Whether it’s politics or the personal, this film has it all. It deals with levelling up, the cultural and economic gap between the north and south, the challenges of budget cuts in the NHS, the problems of a national health service claiming to 'care' but with managers more preoccupied by Westminster’s economic priorities. It depicts families waiting for older relatives to die in order to grab their inheritance, the broken relationship between an ageing man and his son, and those all-important stories of the older patients’ lives well-lived. And yet as the story line develops, a plot twist emerges which comes to overshadow the entire film, and in the process speaks to what is perhaps the most poignant of the many discussions it raises. Nurse Gilpin, who, until now has appeared consistently caring and committed to her patients, has been quietly administering fatal beakers of milk and morphine to those who she deems to be on “her list” of those who most need relief from their situation. When confronted by the doctor she justifies her actions with a multifaceted answer based on the requirement to provide more beds to a broken healthcare system, but also insisting “I had ended someone’s suffering”.  

When Dr Valentine remarks, “I like old people” a visitor responds “not even old people like old people”.

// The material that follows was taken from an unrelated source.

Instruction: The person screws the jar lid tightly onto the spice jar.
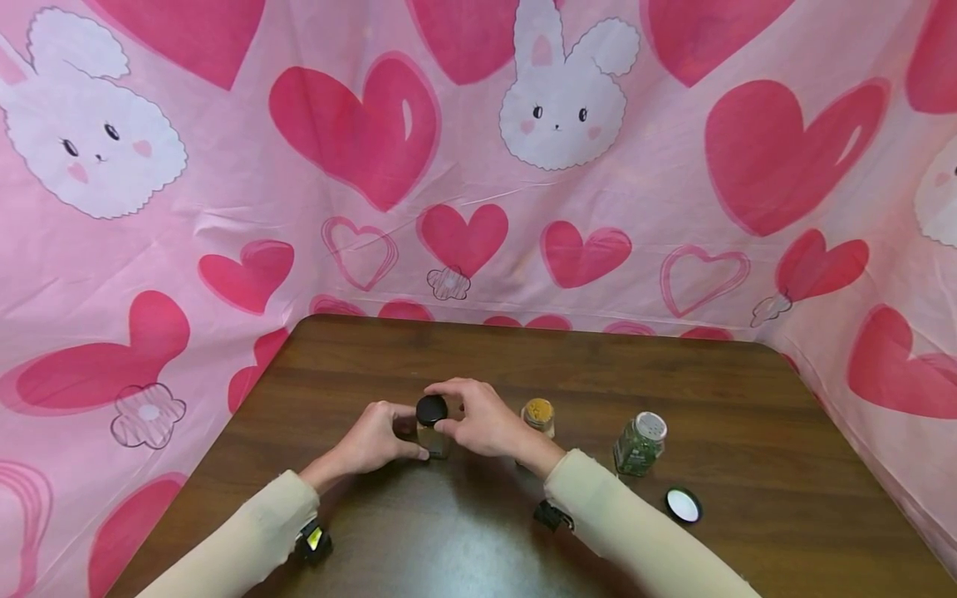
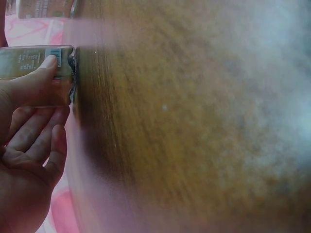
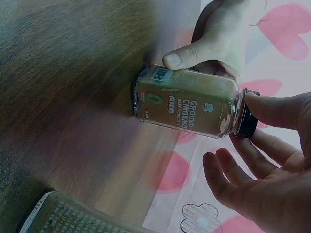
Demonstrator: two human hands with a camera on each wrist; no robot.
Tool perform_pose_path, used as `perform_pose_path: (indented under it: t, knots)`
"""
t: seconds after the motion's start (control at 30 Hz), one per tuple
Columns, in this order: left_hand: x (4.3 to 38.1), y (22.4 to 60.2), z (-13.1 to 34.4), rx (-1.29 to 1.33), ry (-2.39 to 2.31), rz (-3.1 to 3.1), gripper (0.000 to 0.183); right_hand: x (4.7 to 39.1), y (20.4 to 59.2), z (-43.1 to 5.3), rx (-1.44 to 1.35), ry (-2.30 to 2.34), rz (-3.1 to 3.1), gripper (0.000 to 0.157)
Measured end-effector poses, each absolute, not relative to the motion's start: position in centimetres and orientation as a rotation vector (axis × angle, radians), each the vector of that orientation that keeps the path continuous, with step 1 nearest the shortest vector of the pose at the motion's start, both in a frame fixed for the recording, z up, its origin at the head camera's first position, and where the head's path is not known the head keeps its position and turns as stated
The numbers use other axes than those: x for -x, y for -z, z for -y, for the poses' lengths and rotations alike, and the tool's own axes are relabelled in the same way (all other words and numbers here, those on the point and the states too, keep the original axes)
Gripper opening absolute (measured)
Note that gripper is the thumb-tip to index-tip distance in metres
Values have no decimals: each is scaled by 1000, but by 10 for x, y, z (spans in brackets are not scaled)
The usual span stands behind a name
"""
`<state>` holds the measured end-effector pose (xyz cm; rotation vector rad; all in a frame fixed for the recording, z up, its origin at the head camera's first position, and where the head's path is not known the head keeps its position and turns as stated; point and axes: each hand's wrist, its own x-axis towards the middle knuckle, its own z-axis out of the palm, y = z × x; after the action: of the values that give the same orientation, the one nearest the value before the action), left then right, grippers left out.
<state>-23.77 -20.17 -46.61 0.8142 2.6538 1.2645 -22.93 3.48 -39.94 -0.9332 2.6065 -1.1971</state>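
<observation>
A glass jar of ground cinnamon (image 1: 438, 443) stands upright on the table, its label legible in the right wrist view, where the jar (image 3: 182, 102) appears sideways. My left hand (image 1: 374, 438) grips the lower body, thumb on one side near the barcode. My right hand (image 1: 482, 421) pinches the black cap (image 3: 249, 121) between thumb and fingers, its other fingers loosely bent. The cap sits on the jar's neck. In the left wrist view my left hand (image 2: 29, 145) holds the jar (image 2: 29, 60) near its base.
Right of the hands stand an uncapped jar of yellow powder (image 1: 539, 412), partly behind my right wrist, and a jar of green flakes (image 1: 638, 447) with a perforated top. A black lid (image 1: 684, 505), white inside up, lies nearby. A pink heart-print cloth (image 1: 463, 183) surrounds the wooden table (image 1: 359, 357).
</observation>
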Motion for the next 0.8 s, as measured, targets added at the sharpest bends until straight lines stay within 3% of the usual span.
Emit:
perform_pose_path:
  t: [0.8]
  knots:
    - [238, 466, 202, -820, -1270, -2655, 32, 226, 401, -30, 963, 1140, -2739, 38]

The manner in which Nurse Gilpin goes about what is effectively enforced euthanasia, is deeply chilling. And yet her reasoning is not entirely foreign to us – to end suffering could be deemed a noble cause. In fact, the need to simply delete the reality of suffering, particularly the suffering of the old is one that perhaps is not so uncommon. Throughout Allelujah!,we are reminded of our tendency to run from, to detest, to reject the suffering of the elderly in our society. When Dr Valentine remarks, “I like old people” a visitor responds “not even old people like old people”. A teenage intern declares to a patient “I hope I never live to be your age”. At the same time, characters look back on the days “when the elderly weren’t farmed out”, and questions are asked of families “if they love them, why do they put them away?”. A very good question. Of course, care needs are often too great for families to endure, yet it is still important to ask why the suffering of the old has become a professionalised service, which most of us avoid at all costs. Perhaps the answer to this is that we don’t like to watch the old suffer, we don’t like to watch them die, because their suffering and their death remind us of our future selves, our future suffering, our future death. In our sanitised, anything-is-possible-with-medicine-and-science society, death and the suffering that comes with it, is something from which we flee at all costs. Instead of acknowledging and working with it, we would rather pretend it wasn’t there at all.  

And yet, even as we try to avoid it, suffering and death are both certain parts of all our futures. 100% of us will die. For Nurse Gilpin, the solution to this is to bring on death prematurely, to erase the pain, overcome the misery by offering a false hope – that it doesn’t need to exist at all. In direct contrast to this, in a film which is littered with Christian references (Allelujah, The Bethlehem), there is a different approach taken by a messiah-type figure who seems to get everything right. Dr Valentine is compassionate and understanding. He not only challenges the political systems which undermine those most at the margins of society, but also has the kind of bedside manner we would all hope for in a doctor. In a closing monologue Dr Valentine utters the words of the doctors in the NHS, “We will be here when you are old, and we would die for you, we are love itself and for love there is no charge”.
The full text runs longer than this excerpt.